In order to address concerns
regarding the use of the Preferred Stock, the Company’s board of
directors has adopted a policy requiring that, unless approved by a vote of the
shareholders, any designation of Preferred Stock in connection with the adoption
of a shareholder rights plan include provisions effecting the termination of
that plan within one year. The policy also requires that other uses of Preferred
Stock be limited to bona fide capital raising or business acquisition
transactions.
As
disclosed in the proxy statement distributed in connection with the upcoming
annual meeting of shareholders, the Company has no current plans to issue
Preferred Stock. Rather, this proposal to approve the creation of Preferred
Stock is designed to provide the Company’s board of directors with the
flexibility to issue such Preferred Stock, should they, at some time in the
future, determine that such measures are necessary or desirable. Shareholders
and other investors are urged to read the proxy statement, which contains
important information that should be read carefully before any decision is made
with respect to all proposals, including the proposal to approve the creation of
the Preferred Stock.
Safe Harbor
Statement
This
report contains “forward-looking statements,” including statements regarding the
annual meeting of shareholders and the use of Preferred Stock. These
forward-looking statements are based on the Company’s current expectations,
management’s beliefs and certain assumptions made by management. Any statements
that refer to expectations, projections or other characterizations of future
events or circumstances, including any underlying assumptions, are
forward-looking statements. These forward-looking statements speak only as of
the date hereof and are based upon the information available to the Company at
this time. Such information is subject to change, and the Company will not
necessarily inform you of such changes. These statements are not guarantees of
future results and are subject to risks, uncertainties and assumptions that are
difficult to predict.
Relevant
risks and uncertainties include those referenced in the Company’s filings with
the U.S. Securities and Exchange Commission, including, without limitation, its
most recent Annual Report on Form 10−K, its recent Quarterly Reports on Form
10-Q, its recent Current Reports on Form 8−K and its proxy statement for the
annual meeting of shareholders to be held on June 23, 2008. These filings
discuss important risk factors that could contribute to differences in or
otherwise affect its business, results of operations and financial condition.
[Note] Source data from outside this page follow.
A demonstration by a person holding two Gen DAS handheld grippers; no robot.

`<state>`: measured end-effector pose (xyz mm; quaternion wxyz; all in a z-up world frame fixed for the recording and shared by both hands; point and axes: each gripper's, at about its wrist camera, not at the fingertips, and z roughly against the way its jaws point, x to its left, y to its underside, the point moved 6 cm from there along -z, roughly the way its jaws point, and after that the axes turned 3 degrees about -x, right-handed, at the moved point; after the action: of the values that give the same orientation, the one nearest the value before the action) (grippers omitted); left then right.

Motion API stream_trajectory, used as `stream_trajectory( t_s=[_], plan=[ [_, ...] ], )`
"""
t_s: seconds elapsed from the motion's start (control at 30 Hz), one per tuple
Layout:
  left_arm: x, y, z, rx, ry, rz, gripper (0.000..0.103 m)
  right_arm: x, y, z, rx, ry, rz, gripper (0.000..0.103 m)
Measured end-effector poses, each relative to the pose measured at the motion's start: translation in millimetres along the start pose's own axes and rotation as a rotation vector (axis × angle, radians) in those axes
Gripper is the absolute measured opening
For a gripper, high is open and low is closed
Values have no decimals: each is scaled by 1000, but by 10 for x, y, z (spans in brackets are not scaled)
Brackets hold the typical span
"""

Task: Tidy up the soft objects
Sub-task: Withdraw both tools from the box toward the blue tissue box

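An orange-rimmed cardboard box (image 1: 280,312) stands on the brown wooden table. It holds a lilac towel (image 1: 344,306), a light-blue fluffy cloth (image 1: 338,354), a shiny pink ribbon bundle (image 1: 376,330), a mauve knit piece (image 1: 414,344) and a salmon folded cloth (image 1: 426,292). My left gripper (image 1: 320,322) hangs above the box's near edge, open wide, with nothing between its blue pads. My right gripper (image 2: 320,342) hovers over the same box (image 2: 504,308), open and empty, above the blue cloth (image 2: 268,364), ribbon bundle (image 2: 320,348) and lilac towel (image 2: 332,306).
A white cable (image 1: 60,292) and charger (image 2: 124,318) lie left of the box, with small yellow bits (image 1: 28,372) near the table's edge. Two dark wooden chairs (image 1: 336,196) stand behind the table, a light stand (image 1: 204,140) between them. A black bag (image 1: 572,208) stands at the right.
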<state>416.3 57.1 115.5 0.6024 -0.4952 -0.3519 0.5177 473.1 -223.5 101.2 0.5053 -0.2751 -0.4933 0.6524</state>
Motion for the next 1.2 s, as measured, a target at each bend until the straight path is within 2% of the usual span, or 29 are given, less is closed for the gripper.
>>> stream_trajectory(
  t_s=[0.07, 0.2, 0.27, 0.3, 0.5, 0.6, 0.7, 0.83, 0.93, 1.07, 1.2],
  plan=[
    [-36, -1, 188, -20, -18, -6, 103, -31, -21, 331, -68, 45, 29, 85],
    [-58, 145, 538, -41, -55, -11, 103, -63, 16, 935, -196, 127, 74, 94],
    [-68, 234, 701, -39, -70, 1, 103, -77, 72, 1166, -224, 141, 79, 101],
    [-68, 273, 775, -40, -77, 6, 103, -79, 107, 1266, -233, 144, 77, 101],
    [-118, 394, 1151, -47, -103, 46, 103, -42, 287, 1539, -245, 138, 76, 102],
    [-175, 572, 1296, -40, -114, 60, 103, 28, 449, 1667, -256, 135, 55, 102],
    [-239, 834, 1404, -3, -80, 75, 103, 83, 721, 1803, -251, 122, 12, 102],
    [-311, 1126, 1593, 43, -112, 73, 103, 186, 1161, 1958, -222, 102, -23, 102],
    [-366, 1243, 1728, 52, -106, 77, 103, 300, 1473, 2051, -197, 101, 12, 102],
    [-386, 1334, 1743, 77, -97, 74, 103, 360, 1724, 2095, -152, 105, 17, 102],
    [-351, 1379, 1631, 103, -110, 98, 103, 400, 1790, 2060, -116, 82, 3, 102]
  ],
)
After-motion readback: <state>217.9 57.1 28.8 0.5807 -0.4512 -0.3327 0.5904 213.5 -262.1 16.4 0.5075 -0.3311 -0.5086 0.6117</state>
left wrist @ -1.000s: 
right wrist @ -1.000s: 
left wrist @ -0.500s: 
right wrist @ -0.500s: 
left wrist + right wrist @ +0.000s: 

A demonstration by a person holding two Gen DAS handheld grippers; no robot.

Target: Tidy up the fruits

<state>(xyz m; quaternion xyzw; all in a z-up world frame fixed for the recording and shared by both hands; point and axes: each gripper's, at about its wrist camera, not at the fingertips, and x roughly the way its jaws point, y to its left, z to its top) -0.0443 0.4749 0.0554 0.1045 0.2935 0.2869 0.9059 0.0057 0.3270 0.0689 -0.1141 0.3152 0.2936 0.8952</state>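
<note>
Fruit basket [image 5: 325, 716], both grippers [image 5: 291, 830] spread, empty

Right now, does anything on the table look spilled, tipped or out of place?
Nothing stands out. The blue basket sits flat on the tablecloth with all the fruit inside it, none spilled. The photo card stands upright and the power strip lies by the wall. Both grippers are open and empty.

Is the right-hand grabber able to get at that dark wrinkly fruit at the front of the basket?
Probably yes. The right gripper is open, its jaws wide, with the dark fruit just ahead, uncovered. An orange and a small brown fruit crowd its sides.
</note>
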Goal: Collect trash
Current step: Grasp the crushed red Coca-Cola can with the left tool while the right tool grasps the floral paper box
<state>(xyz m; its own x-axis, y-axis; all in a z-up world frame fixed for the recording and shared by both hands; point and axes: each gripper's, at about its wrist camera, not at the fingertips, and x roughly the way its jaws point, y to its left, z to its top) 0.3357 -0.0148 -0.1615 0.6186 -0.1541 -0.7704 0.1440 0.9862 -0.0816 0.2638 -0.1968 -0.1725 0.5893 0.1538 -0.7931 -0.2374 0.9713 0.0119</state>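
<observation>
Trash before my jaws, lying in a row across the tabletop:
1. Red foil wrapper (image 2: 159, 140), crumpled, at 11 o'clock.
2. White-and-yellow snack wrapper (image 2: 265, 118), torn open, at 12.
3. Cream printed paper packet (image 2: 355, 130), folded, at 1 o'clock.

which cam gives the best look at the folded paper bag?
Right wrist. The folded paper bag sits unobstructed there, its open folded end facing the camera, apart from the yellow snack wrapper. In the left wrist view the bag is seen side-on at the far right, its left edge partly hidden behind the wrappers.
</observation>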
These risks and uncertainties could cause actual results to differ materially
and adversely from those expressed in or implied by the forward-looking
statements, and should be carefully reviewed and considered. The Company
undertakes no obligation to revise or update publicly any forward-looking
statement for any reason.
SIGNATURES
Pursuant
to the requirements of the Securities Exchange Act of 1934, the registrant has
duly caused this report to be signed on its behalf by the undersigned hereunto
duly authorized.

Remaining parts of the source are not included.